IFC asked to reduce interest rates

Published September 16, 2003

ISLAMABAD, Sept 15: Pakistan on Monday asked the International Finance Corporation (IFC) to reduce interest rates for loans to the private sector, particularly for housing and infrastructure development.

The demand was made at a meeting between Finance Minister Shaukat Aziz and an IFC delegation led by its vice-president operations Assaad Jabre.

The IFC official said the corporation would assist Pakistan in accelerating its economic growth and promote private sector to enable Pakistan to achieve higher growth rate.

In this regard, the IFC would encourage asset management, housing finance, infrastructure development, including management and construction of ports and skill development. The IFC is also setting up an office at Karachi to enhance its funding to Pakistan from its existing level of $90 million per annum.

The two sides also discussed IFC’s role in building asset management, private pension management and developing capacity of Pakistani entrepreneurs to compete in the international market. The IFC also indicated its willingness to tap potential in Pakistan for increasing value-added services and capacity building.

Assaad Jabre said the IFC, which had a total global portfolio of over $14 billion, had so far invested $400 million in Pakistan making the country the eighth largest recipient of IFC assistance among 130 countries. He said that last year alone, the IFC invested $90 million and intended to increase its share.

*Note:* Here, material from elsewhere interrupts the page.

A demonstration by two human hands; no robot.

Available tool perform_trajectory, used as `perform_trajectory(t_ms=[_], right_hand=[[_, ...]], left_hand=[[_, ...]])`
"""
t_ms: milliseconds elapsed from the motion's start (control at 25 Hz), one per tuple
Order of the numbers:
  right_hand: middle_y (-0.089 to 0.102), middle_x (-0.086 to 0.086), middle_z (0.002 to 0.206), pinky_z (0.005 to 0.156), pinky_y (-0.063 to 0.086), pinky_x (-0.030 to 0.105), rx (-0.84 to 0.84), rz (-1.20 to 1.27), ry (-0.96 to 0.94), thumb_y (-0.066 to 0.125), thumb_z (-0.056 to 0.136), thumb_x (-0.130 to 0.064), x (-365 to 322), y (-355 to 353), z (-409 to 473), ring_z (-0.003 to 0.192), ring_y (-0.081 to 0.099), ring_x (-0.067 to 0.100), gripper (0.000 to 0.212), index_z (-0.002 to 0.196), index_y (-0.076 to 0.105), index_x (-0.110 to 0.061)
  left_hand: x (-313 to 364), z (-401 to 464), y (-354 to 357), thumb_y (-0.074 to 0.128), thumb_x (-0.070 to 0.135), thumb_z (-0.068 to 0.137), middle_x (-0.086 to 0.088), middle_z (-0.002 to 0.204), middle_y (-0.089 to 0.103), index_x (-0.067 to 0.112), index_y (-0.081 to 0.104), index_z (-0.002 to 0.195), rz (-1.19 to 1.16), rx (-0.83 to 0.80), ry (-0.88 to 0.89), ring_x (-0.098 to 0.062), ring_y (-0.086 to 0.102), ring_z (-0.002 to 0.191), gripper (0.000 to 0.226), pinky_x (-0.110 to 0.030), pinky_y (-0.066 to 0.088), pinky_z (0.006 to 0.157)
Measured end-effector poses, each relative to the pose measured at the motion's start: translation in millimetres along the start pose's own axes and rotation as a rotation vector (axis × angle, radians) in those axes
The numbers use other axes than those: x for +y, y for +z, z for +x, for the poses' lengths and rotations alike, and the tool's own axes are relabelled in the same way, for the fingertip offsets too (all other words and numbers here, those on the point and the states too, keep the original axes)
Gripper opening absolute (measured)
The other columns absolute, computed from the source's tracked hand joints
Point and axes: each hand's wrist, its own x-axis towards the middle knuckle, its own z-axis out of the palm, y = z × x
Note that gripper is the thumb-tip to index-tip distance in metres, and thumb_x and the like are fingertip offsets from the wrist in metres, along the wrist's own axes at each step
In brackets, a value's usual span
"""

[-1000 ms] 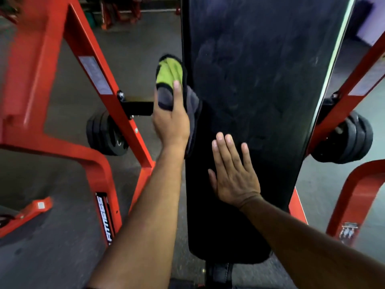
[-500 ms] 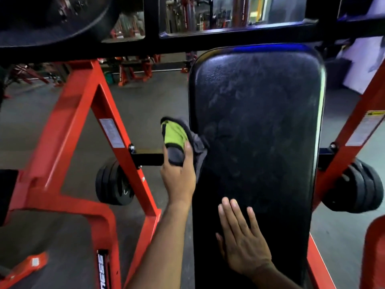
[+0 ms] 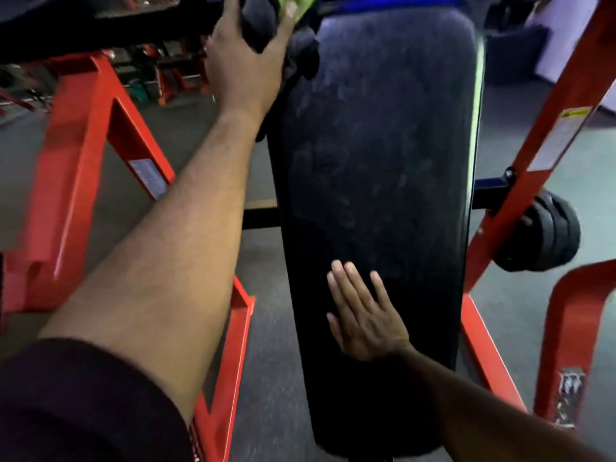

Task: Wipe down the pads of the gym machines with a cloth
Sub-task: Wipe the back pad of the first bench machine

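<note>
**Both hands on bench pad, cloth at top corner**

L hand (image 3: 243,58) is gripping a dark-and-green cloth (image 3: 293,35) at approx 11 o'clock of the frame, fingers curled round it, pressing it vs the upper-left corner of the black pad (image 3: 383,155). Orange frame (image 3: 80,161) is standing at 9 o'clock, beside the L forearm. Pad is running up the centre, surface streaked w/ smears. R hand (image 3: 363,315) is lying flat on the pad's lower part at approx 5 o'clock, fingers straight, grasping nothing. Black weight plates (image 3: 546,235) are hanging at 3 o'clock on the right-hand orange upright.
</note>
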Motion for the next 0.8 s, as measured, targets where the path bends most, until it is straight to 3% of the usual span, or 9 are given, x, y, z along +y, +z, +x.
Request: perform_trajectory(t_ms=[120, 200, 320, 440, 560, 640, 720, 800], right_hand=[[-0.001, 0.012, 0.166, 0.123, 0.005, 0.048, -0.045, -0.017, -0.006, 0.039, 0.099, -0.04, 3.3, -0.6, 2.4, 0.153, 0.005, 0.023, 0.075, 0.156, 0.008, -0.003], [0.0, 0.008, 0.166, 0.124, 0.004, 0.046, -0.063, 0.029, 0.023, 0.047, 0.098, -0.041, -0.5, -6.3, -1.7, 0.153, 0.003, 0.02, 0.078, 0.157, 0.009, -0.007], [0.015, 0.005, 0.164, 0.123, 0.009, 0.045, -0.002, 0.091, 0.163, 0.056, 0.095, -0.04, 2.1, -21.7, 27.7, 0.151, 0.012, 0.019, 0.077, 0.155, 0.02, -0.009], [0.007, 0.016, 0.164, 0.123, 0.007, 0.051, 0.026, 0.086, 0.355, 0.041, 0.099, -0.045, 38.3, -44.3, 98.0, 0.153, 0.004, 0.029, 0.077, 0.155, 0.016, 0.001], [-0.001, 0.019, 0.164, 0.123, 0.006, 0.051, -0.004, 0.029, 0.322, 0.037, 0.099, -0.047, 55.0, -53.4, 122.3, 0.153, -0.003, 0.03, 0.08, 0.155, 0.009, 0.002], [0.001, 0.02, 0.164, 0.123, 0.007, 0.051, 0.0, 0.009, 0.315, 0.036, 0.098, -0.047, 51.6, -48.4, 116.0, 0.153, -0.001, 0.031, 0.079, 0.155, 0.011, 0.002], [0.001, 0.02, 0.164, 0.123, 0.007, 0.051, -0.002, -0.004, 0.311, 0.034, 0.097, -0.046, 49.8, -44.9, 112.8, 0.153, -0.001, 0.031, 0.079, 0.155, 0.01, 0.002], [0.0, 0.02, 0.164, 0.123, 0.007, 0.051, -0.005, 0.0, 0.306, 0.034, 0.097, -0.046, 51.3, -47.3, 117.0, 0.153, -0.001, 0.031, 0.079, 0.155, 0.009, 0.002]], left_hand=[[-20.2, -42.7, -9.1, 0.068, 0.048, 0.081, -0.013, 0.13, 0.064, 0.002, 0.051, 0.139, -0.118, 0.129, 0.012, -0.007, 0.058, 0.119, 0.076, -0.008, 0.039, 0.098], [-28.2, -85.1, -21.3, 0.071, 0.04, 0.082, -0.016, 0.133, 0.061, 0.0, 0.05, 0.138, -0.106, 0.098, 0.034, -0.012, 0.056, 0.121, 0.072, -0.005, 0.033, 0.099], [-48.8, -161.8, -41.2, 0.072, 0.037, 0.082, -0.015, 0.13, 0.064, 0.003, 0.052, 0.137, -0.01, -0.016, 0.035, -0.025, 0.061, 0.116, 0.067, -0.014, 0.039, 0.099], [-58.8, -191.4, -51.6, 0.069, 0.045, 0.082, -0.007, 0.128, 0.066, 0.015, 0.05, 0.139, -0.075, -0.107, -0.043, -0.021, 0.065, 0.115, 0.067, -0.034, 0.05, 0.1], [-40.7, -146.4, -47.4, 0.065, 0.057, 0.079, 0.005, 0.126, 0.066, 0.028, 0.049, 0.137, -0.244, -0.086, -0.196, -0.013, 0.062, 0.117, 0.067, -0.039, 0.05, 0.099], [-20.9, -92.8, -35.8, 0.062, 0.066, 0.076, -0.001, 0.126, 0.067, 0.035, 0.047, 0.137, -0.199, -0.023, -0.262, -0.022, 0.062, 0.117, 0.07, -0.039, 0.051, 0.096], [12.1, -32.9, -21.6, 0.063, 0.069, 0.075, -0.006, 0.126, 0.066, 0.037, 0.047, 0.137, -0.028, -0.074, -0.183, -0.03, 0.061, 0.116, 0.071, -0.04, 0.051, 0.094], [47.6, 16.3, -14.1, 0.065, 0.072, 0.073, -0.004, 0.132, 0.063, 0.041, 0.049, 0.135, 0.283, -0.269, 0.009, -0.032, 0.057, 0.121, 0.071, -0.043, 0.048, 0.099]])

He said that as a result of financial and structural reforms, Pakistan had achieved macro-economic stability. He said that continued adherence to the financial policies had improved its international image.

Now, the private sector would have to play its role in turning themselves into regional and global companies through improved skills to tap potentials and opportunities, he added.

Mr Shaukat sought the role of IFC in housing finance as it would be a main driver of growth in Pakistan. Other areas, he added, where the IFC could assist included pension fund management, infrastructure development, raising Pakistan’s international profile and attracting FDI through the IFC.

Mr Shaukat said that Pakistan had achieved macro-economic stability, its growth trajectory was healthy and its international credit rating had improved.

The IFC, he added, therefore should now reduce interest rates for loans to the private sector. He informed the visitors that after achieving macro-stability, the government was now focusing on second generation economic reforms.

Capital market reforms have created an enabling atmosphere for the private sector to play its role in economic development of the country. As a result, an investment of about $4 billion in the last three years has been made by the private sector to upgrade the textile sector of which about $1.5 billion was for new green field projects. Now, after China, Pakistan was the second largest buyer of state-of-the-art textile machinery.

Mr Shaukat said the forthcoming annual meeting of the IMF and the World Bank in Dubai would provide a platform to Pakistan to participate in the dialogue to work out strategy for economic growth and meet investors.